Re: [pnfs] [PATCH 1/3] SQUASHME pnfs_submit: generic device ID cache

Benny Halevy <bhalevy@xxxxxxxxxxx> · Thu, 22 Apr 2010 18:51:45 +0300

On Apr. 22, 2010, 18:47 +0300, "William A. (Andy) Adamson" <androsadamson@xxxxxxxxx> wrote:
> On Thu, Apr 22, 2010 at 7:20 AM, Benny Halevy <bhalevy@xxxxxxxxxxx> wrote:
>> On Apr. 21, 2010, 18:22 +0300, "William A. (Andy) Adamson" <androsadamson@xxxxxxxxx> wrote:
>>> On Wed, Apr 21, 2010 at 1:59 AM, Benny Halevy <bhalevy@xxxxxxxxxxx> wrote:
>>>> On Apr. 16, 2010, 19:04 +0300, "William A. (Andy) Adamson" <androsadamson@xxxxxxxxx> wrote:
>>>>> On Fri, Apr 16, 2010 at 11:52 AM,  <andros@xxxxxxxxxx> wrote:
>>>>>> From: Andy Adamson <andros@xxxxxxxxxx>
>>>>>>
>>>>>> A shared RCU device ID cache servicing multiple mounts of a single layout type
>>>>>> per meta data server (struct nfs_client).
>>>>>>
>>>>>> Device IDs of type deviceid4 are required by all layout types, long lived and
>>>>>> read at each I/O.  They are added to the deviceid cache at first reference by
>>>>>> a layout via GETDEVICEINFO and (currently) are only removed at umount.
>>>>>>
>>>>>> Reference count the device ID cache for each mounted file system
>>>>>> in the initialize_mountpoint layoutdriver_io_operation.
>>>>>>
>>>>>> Dereference the device id cache on file system in the uninitialize_mountpoint
>>>>>> layoutdriver_io_operation called at umount
>>>>>>
>>>>>> Signed-off-by: Andy Adamson <andros@xxxxxxxxxx>
>>>>>> ---
>>>>>>  fs/nfs/pnfs.c             |  119 +++++++++++++++++++++++++++++++++++++++++++++
>>>>>>  include/linux/nfs4_pnfs.h |   27 ++++++++++
>>>>>>  include/linux/nfs_fs_sb.h |    1 +
>>>>>>  3 files changed, 147 insertions(+), 0 deletions(-)
>>>>>>
>>>>>> diff --git a/fs/nfs/pnfs.c b/fs/nfs/pnfs.c
>>>>>> index 91572aa..8492aef 100644
>>>>>> --- a/fs/nfs/pnfs.c
>>>>>> +++ b/fs/nfs/pnfs.c
>>>>>> @@ -45,6 +45,7 @@
>>>>>>  #include <linux/nfs4.h>
>>>>>>  #include <linux/pnfs_xdr.h>
>>>>>>  #include <linux/nfs4_pnfs.h>
>>>>>> +#include <linux/rculist.h>
>>>>>>
>>>>>>  #include "internal.h"
>>>>>>  #include "nfs4_fs.h"
>>>>>> @@ -2296,3 +2297,121 @@ struct pnfs_client_operations pnfs_ops = {
>>>>>>
>>>>>>  EXPORT_SYMBOL(pnfs_unregister_layoutdriver);
>>>>>>  EXPORT_SYMBOL(pnfs_register_layoutdriver);
>>>>>> +
>>>>>> +
>>>>>> +/* Device ID cache.

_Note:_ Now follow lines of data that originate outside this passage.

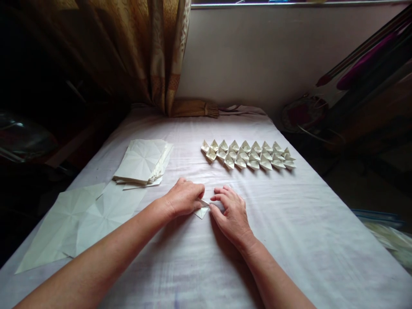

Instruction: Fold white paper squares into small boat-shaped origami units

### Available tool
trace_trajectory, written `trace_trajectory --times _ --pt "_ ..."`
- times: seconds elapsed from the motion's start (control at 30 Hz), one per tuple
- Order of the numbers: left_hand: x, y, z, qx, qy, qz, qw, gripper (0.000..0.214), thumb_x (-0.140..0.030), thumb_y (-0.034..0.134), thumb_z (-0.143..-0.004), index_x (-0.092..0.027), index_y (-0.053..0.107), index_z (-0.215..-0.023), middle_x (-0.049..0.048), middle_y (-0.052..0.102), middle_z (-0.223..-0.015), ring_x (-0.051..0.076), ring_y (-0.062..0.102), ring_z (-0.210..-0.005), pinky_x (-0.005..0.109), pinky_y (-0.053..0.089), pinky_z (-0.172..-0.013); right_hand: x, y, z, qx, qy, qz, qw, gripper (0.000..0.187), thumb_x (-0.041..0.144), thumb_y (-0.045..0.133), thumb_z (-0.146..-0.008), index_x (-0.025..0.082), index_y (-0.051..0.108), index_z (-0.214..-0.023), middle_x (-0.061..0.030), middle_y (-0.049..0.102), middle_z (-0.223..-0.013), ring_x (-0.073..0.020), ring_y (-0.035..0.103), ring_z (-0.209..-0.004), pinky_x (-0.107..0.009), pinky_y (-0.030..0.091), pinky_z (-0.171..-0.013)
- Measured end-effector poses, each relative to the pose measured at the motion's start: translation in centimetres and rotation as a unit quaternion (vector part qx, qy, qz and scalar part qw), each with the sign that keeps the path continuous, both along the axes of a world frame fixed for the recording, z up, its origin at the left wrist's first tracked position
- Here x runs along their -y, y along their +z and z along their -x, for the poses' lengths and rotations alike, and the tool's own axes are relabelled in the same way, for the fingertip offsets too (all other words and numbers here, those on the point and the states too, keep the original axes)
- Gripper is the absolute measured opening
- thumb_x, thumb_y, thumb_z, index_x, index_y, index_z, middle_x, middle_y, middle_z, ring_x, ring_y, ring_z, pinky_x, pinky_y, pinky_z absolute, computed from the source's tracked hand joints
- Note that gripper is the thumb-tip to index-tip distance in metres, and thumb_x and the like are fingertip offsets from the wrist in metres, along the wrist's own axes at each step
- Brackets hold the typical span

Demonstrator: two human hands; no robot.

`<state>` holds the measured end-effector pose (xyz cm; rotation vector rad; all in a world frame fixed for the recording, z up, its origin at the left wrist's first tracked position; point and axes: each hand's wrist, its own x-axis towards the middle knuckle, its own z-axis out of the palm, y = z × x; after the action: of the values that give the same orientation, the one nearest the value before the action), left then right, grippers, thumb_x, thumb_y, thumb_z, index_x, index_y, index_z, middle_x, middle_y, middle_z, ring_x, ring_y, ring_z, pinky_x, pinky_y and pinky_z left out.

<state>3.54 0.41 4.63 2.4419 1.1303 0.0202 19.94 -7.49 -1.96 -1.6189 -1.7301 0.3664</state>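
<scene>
A small piece of folded white paper (202, 212) with pointed corners lies on the cloth-covered surface between my two hands. My left hand (186, 196) is closed on its upper left side, fingers curled under so that part of the paper is hidden. At the paper's right corner, the thumb and index finger of my right hand (230, 214) meet in a light pinch, while the other fingers stay loosely bent. Beyond my right hand stand rows of small folded paper boats (253, 154), set close together.
A stack of creased white paper sheets (141, 161) sits at the left, with loose creased sheets (61, 223) nearer me. A pale cloth (309, 240) covers the surface. Gold curtains (161, 51) hang at the back left, before a plain wall (257, 56). Plastic bags (386, 236) lie low at the right.
</scene>
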Motion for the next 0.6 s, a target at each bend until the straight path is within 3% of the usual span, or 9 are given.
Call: trace_trajectory --times 0.17,0.27,0.37,0.4,0.5,0.6 --pt "0.5 -0.5 1.6 0.061 0.043 0.041 0.996 0.011 -0.024 0.054 -0.083 -0.021 0.063 -0.078 -0.0017 0.065 -0.073 0.016 0.058 -0.07 0.024 0.04 -0.065 -0.1 0.1 -0.2 -0.009 0.022 0.006 1.0 0.021 0.029 0.066 -0.078 0.024 0.067 -0.098 -0.0082 0.071 -0.114 -0.032 0.055 -0.122 -0.054 0.034 -0.104" --pt "1.3 -1.2 2.0 0.174 0.116 0.119 0.971 0.011 -0.024 0.049 -0.083 -0.019 0.059 -0.081 -0.0019 0.063 -0.076 0.014 0.057 -0.071 0.023 0.044 -0.065 -0.1 0.2 -0.2 -0.025 0.033 0.009 0.999 0.032 0.032 0.069 -0.076 0.023 0.066 -0.107 -0.0089 0.072 -0.112 -0.0319 0.057 -0.119 -0.053 0.037 -0.102" --pt "2.6 -1.9 1.5 0.367 0.163 0.22 0.889 0.01 -0.029 0.053 -0.084 -0.018 0.053 -0.083 -0.0005 0.061 -0.08 0.014 0.059 -0.076 0.025 0.048 -0.074 0.1 0.5 0.2 -0.061 0.044 -0.008 0.997 0.033 0.034 0.069 -0.077 0.023 0.066 -0.107 -0.0078 0.072 -0.111 -0.0292 0.062 -0.112 -0.048 0.042 -0.098" --pt "3.0 -2.2 1.2 0.39 0.167 0.222 0.878 0.012 -0.03 0.054 -0.085 -0.019 0.053 -0.083 -0.0006 0.061 -0.079 0.014 0.059 -0.077 0.025 0.048 -0.075 0.2 0.6 0.3 -0.075 0.046 -0.015 0.996 0.029 0.034 0.068 -0.078 0.024 0.067 -0.105 -0.0067 0.073 -0.109 -0.0275 0.064 -0.107 -0.045 0.044 -0.096" --pt "4.0 -3.0 0.6 0.375 0.163 0.16 0.899 0.01 -0.028 0.052 -0.088 -0.02 0.055 -0.082 0.0 0.063 -0.081 0.015 0.059 -0.08 0.028 0.049 -0.078 0.5 0.9 0.6 -0.116 0.048 -0.037 0.991 0.013 0.029 0.06 -0.086 0.026 0.069 -0.095 -0.0022 0.076 -0.095 -0.0206 0.07 -0.088 -0.035 0.049 -0.083" --pt "4.5 -3.4 0.7 0.326 0.136 0.012 0.935 0.006 -0.023 0.054 -0.088 -0.022 0.059 -0.085 0.0023 0.066 -0.091 0.018 0.06 -0.091 0.034 0.047 -0.088 0.6 1.3 0.4 -0.081 0.061 -0.075 0.992 0.017 0.022 0.053 -0.09 0.026 0.069 -0.087 0.0002 0.075 -0.084 -0.0162 0.069 -0.076 -0.03 0.047 -0.074"
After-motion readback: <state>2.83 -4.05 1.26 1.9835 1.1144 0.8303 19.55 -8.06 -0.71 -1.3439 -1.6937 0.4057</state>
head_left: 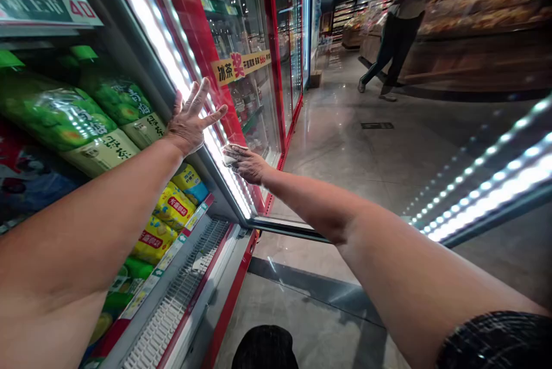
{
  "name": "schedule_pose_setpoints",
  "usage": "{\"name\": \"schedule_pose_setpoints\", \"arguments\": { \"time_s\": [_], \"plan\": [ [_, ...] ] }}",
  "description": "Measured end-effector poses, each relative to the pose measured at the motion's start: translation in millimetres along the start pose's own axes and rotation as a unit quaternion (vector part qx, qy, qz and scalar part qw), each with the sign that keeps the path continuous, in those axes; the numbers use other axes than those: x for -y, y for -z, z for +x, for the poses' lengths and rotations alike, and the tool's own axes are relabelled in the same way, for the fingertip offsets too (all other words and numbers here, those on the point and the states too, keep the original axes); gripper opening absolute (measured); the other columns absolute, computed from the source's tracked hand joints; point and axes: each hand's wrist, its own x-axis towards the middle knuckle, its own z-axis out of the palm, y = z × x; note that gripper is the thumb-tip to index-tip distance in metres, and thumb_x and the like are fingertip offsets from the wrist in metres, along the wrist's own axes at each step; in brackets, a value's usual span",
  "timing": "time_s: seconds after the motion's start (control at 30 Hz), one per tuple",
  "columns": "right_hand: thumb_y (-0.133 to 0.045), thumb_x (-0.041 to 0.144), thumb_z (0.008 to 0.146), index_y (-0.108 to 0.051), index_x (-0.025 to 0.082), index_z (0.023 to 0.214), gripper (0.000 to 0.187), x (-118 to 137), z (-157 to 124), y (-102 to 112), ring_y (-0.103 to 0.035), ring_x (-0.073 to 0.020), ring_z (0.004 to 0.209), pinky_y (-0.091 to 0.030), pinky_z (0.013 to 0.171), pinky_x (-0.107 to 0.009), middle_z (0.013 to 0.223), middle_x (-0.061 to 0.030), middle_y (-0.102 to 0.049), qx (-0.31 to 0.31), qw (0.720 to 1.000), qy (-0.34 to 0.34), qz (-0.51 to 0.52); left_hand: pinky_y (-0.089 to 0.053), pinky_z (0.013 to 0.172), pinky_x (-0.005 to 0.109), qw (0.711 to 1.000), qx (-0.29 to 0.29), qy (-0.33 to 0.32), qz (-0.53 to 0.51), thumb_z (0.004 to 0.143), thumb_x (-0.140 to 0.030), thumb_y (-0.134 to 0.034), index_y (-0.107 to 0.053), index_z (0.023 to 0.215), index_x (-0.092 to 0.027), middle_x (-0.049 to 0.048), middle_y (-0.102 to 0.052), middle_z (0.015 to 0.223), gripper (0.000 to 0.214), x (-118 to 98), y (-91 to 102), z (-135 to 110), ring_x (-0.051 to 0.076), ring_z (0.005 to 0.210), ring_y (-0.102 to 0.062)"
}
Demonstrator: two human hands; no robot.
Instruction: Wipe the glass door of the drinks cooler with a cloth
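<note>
My left hand has its fingers spread and lies against the bright light strip along the inner edge of the fridge frame, holding nothing. Lower and to the right, my right hand presses a pale folded cloth flat onto the glass door beside the same strip. The cloth is partly covered by my fingers. Through the glass show a red panel and a yellow label with black characters.
Left stand fridge shelves with green-capped bottles and yellow packs. A white wire grille runs along the fridge bottom. Beyond the glass, a person walks on the shiny floor near a stocked display.
</note>
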Motion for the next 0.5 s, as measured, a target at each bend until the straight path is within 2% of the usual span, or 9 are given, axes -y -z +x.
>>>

Supports one layout type per struct nfs_client */
>>>>>> +int
>>>>>> +nfs4_alloc_init_deviceid_cache(struct nfs_client *clp,
>>>>>> +                        void (*free_callback)(struct rcu_head *))
>>>>>> +{
>>>>>> +       struct nfs4_deviceid_cache *c;
>>>>>> +
>>>>>> +       c = kzalloc(sizeof(struct nfs4_deviceid_cache), GFP_KERNEL);
>>>>>> +       if (!c)
>>>>>> +               return -ENOMEM;
>>>>>> +       spin_lock(&clp->cl_lock);
>>>>>> +       if (clp->cl_devid_cache != NULL) {
>>>>>> +               kref_get(&clp->cl_devid_cache->dc_kref);
>>>>>> +               spin_unlock(&clp->cl_lock);
>>>>>> +               dprintk("%s [kref [%d]]\n", __func__,
>>>>>> +                       atomic_read(&clp->cl_devid_cache->dc_kref.refcount));
>>>>>> +               kfree(c);
>>>>>> +       } else {
>>>>>> +               spin_lock_init(&c->dc_lock);
>>>>>> +               INIT_LIST_HEAD(&c->dc_deviceids);
>>>>>> +               kref_init(&c->dc_kref);
>>>>>> +               c->dc_free_callback = free_callback;
>>>>>> +               c->dc_clp = clp;
>>>>>> +               clp->cl_devid_cache = c;
>>>>>> +               spin_unlock(&clp->cl_lock);
>>>>>> +               dprintk("%s [new]\n", __func__);
>>>>>> +       }
>>>>>> +       return 0;
>>>>>> +}
>>>>>> +EXPORT_SYMBOL(nfs4_alloc_init_deviceid_cache);
>>>>>> +
>>>>>> +void
>>>>>> +nfs4_init_deviceid_node(struct nfs4_deviceid *d)
>>>>>> +{
>>>>>> +       INIT_LIST_HEAD(&d->de_node);
>>>>>> +       INIT_RCU_HEAD(&d->de_rcu);
>>>>>> +}
>>>>>> +EXPORT_SYMBOL(nfs4_init_deviceid_node);
>>>>>> +
>>>>>> +struct nfs4_deviceid *
>>>>>> +nfs4_find_deviceid(struct nfs4_deviceid_cache *c, struct pnfs_deviceid *id)
>>>>>> +{
>>>>>> +       struct nfs4_deviceid *d;
>>>>>> +
>>>>>> +       rcu_read_lock();
>>>>>> +       list_for_each_entry_rcu(d, &c->dc_deviceids, de_node) {
>>>>>> +               if (!memcmp(&d->de_id, id, NFS4_PNFS_DEVICEID4_SIZE)) {
>>>>>> +                       rcu_read_unlock();
>>>>>> +                       return d;
>>>>>> +               }
>>>>>> +       }
>>>>>> +       rcu_read_unlock();
>>>>
>>>> I hope this is worth the added complexity...
>>>>
>>>> Out of curiosity, do you have a benchmark comparing the cost
>>>> of rcu_read_lock (and unlock) vs. spin_lock(&c->dc_lock)?
>>>
>>> The deviceid cache is read at each I/O. If we use a spin_lock to
>>
>> Yeah, I see where this goes...
>> In the objects layout driver we get a reference on the device structure
>> at alloc_lseg time and keep a pointer to it throughout the lseg's life time.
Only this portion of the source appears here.